Understanding What Sorting A Dictionary Really Means

Because dictionaries don’t have much reordering functionality, when sorting a dictionary, it’s rarely done in-place. In fact, there are no methods for explicitly moving items in a dictionary.

If you wanted to sort a dictionary in-place, then you’d have to use the del keyword to delete an item from the dictionary and then add it again. Deleting and then adding again effectively moves the key-value pair to the end.

The OrderedDict class has a specific method to move an item to the end or the start, which may make OrderedDict preferable for keeping a sorted dictionary. However, it’s still not very common and isn’t very performant, to say the least.

The typical method for sorting dictionaries is to get a dictionary view, sort it, and then cast the resulting list back into a dictionary. So you effectively go from a dictionary to a list and back into a dictionary. Depending on your use case, you may not need to convert the list back into a dictionary.

Note: Sorted dictionaries aren’t a very common pattern. You’ll explore more about that topic later in the tutorial.

With those preliminaries out of the way, you’ll get to sorting dictionaries in the next section.

Sorting Dictionaries in Python

In this section, you’ll be putting together the components of sorting a dictionary so that, in the end, you can master the most common way of sorting a dictionary:

>>> people = {3: "Jim", 2: "Jack", 4: "Jane", 1: "Jill"}

>>> # Sort by key
>>> dict(sorted(people.items()))
{1: 'Jill', 2: 'Jack', 3: 'Jim', 4: 'Jane'}

>>> # Sort by value
>>> dict(sorted(people.items(), key=lambda item: item[1]))
{2: 'Jack', 4: 'Jane', 1: 'Jill', 3: 'Jim'}

Don’t worry if you don’t understand the snippets above—you’ll review it all step-by-step in the following sections. Along the way, you’ll learn how to use the sorted() function with sort keys, lambda functions, and dictionary constructors.
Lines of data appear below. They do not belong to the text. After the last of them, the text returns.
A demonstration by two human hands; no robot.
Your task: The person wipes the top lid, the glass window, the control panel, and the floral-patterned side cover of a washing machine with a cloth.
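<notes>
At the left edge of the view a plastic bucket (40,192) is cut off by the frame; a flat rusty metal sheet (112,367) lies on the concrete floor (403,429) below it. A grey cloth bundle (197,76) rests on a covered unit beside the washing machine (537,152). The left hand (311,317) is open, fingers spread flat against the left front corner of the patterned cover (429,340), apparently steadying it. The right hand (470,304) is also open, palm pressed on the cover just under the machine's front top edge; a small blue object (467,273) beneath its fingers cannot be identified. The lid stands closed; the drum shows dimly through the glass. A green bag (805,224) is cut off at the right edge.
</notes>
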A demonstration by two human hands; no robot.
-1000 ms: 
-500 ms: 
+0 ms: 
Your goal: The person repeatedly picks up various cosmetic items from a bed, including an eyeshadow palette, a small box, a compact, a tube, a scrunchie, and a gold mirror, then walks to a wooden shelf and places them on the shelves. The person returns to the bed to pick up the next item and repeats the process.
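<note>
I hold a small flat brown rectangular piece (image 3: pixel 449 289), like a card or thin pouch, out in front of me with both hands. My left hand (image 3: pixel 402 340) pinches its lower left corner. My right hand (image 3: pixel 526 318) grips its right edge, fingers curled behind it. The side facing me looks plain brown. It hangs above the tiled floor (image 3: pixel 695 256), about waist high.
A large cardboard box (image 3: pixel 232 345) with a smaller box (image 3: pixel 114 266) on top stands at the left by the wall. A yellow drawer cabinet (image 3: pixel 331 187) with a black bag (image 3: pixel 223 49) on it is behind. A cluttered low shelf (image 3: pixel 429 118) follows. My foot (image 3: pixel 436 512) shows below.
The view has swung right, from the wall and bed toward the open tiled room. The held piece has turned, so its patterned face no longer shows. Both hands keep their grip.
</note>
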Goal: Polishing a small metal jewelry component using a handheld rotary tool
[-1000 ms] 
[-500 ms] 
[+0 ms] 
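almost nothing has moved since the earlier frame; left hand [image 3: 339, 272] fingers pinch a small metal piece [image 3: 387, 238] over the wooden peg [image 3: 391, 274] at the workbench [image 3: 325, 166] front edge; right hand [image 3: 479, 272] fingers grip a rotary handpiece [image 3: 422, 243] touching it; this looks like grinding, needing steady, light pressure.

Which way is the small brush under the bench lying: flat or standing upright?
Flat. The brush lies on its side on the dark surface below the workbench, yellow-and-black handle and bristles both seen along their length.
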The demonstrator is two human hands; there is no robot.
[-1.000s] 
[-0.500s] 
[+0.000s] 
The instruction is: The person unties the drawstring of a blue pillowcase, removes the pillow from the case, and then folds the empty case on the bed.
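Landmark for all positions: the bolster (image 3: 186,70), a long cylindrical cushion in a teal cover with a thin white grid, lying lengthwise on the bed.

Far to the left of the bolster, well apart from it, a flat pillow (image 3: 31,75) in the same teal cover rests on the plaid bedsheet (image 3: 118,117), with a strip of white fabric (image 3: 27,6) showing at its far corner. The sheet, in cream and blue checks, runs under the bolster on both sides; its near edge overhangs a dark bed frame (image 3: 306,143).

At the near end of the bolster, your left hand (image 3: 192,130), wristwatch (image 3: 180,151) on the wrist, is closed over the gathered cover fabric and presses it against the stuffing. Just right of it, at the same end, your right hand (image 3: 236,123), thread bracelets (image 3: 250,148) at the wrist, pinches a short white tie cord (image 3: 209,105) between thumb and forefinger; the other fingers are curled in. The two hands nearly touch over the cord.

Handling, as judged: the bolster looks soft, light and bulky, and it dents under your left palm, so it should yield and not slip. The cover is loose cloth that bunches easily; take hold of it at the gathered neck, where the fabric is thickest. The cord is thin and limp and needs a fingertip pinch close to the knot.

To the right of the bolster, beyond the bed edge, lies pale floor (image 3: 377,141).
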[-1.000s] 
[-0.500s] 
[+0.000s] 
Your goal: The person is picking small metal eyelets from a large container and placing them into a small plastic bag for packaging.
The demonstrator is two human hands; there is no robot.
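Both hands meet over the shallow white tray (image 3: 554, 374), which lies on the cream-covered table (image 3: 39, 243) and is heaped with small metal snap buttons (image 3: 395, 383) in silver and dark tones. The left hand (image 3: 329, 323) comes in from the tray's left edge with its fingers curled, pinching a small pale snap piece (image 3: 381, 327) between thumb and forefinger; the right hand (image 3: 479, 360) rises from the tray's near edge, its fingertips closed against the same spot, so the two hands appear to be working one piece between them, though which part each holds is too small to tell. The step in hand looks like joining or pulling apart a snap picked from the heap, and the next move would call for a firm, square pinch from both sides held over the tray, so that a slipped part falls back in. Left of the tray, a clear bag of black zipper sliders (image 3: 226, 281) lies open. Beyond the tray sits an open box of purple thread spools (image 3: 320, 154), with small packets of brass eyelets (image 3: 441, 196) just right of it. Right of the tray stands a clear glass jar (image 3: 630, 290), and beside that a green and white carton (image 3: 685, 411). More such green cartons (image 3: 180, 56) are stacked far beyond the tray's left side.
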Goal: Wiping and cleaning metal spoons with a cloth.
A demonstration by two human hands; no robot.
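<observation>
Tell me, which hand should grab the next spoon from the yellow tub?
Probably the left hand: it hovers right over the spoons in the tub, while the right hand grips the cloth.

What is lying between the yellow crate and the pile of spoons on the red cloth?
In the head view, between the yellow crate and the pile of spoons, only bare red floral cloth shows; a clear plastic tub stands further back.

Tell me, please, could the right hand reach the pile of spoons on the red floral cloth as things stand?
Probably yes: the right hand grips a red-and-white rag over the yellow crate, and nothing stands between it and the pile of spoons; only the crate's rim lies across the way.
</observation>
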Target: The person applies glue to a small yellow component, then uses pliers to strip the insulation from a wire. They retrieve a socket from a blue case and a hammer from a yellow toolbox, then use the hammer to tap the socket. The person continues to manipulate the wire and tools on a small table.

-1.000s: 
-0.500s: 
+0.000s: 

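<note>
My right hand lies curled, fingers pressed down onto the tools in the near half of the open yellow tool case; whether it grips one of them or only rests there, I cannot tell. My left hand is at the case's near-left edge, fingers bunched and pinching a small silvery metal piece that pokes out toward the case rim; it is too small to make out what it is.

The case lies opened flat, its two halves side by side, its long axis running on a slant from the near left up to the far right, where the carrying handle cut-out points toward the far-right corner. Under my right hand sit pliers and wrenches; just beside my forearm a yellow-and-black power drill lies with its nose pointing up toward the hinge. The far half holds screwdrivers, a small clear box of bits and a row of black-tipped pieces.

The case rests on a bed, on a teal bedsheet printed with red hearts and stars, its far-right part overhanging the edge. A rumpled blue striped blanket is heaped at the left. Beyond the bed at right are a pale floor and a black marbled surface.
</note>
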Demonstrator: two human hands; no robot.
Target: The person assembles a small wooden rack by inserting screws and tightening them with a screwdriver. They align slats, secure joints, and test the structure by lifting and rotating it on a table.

Using the sorted() Function

The critical function that you’ll use to sort dictionaries is the built-in sorted() function. This function takes an iterable as the main argument, with two optional keyword-only arguments—a key function and a reverse Boolean value.

To illustrate the sorted() function’s behavior in isolation, examine its use on a list of numbers:

>>> numbers = [5, 3, 4, 3, 6, 7, 3, 2, 3, 4, 1]
>>> sorted(numbers)
[1, 2, 3, 3, 3, 3, 4, 4, 5, 6, 7]

As you can see, the sorted() function takes an iterable, sorts comparable elements like numbers in ascending order, and returns a new list. With strings, it sorts them in alphabetical order:

>>> words = ["aa", "ab", "ac", "ba", "cb", "ca"]
>>> sorted(words)
['aa', 'ab', 'ac', 'ba', 'ca', 'cb']

Sorting by numerical or alphabetical precedence is the most common way to sort elements, but maybe you need more control.

Say you want to sort on the second character of each word in the last example. To customize what the sorted() function uses to sort the elements, you can pass in a callback function to the key parameter.

A callback function is a function that’s passed as an argument to another function. For sorted(), you pass it a function that acts as a sort key. The sorted() function will then call back the sort key for every element.

In the following example, the function passed as the key accepts a string and will return the second character of that string:

>>> def select_second_character(word):
...     return word[1]
...
>>> sorted(words, key=select_second_character)
['aa', 'ba', 'ca', 'ab', 'cb', 'ac']

The sorted() function passes every element of the words iterable to the key function and uses the return value for comparison. Using the key means that the sorted() function will compare the second letter instead of comparing the whole string directly.

More examples and explanations of the key parameter will come later in the tutorial when you use it to sort dictionaries by values or nested elements.

If you take another look at the results of this last sorting, you may notice the stability of the sorted() function. The three elements, aa, ba and ca, are equivalent when sorted by their second character. Because they’re equal, the sorted() function conserves their original order. Python guarantees this stability.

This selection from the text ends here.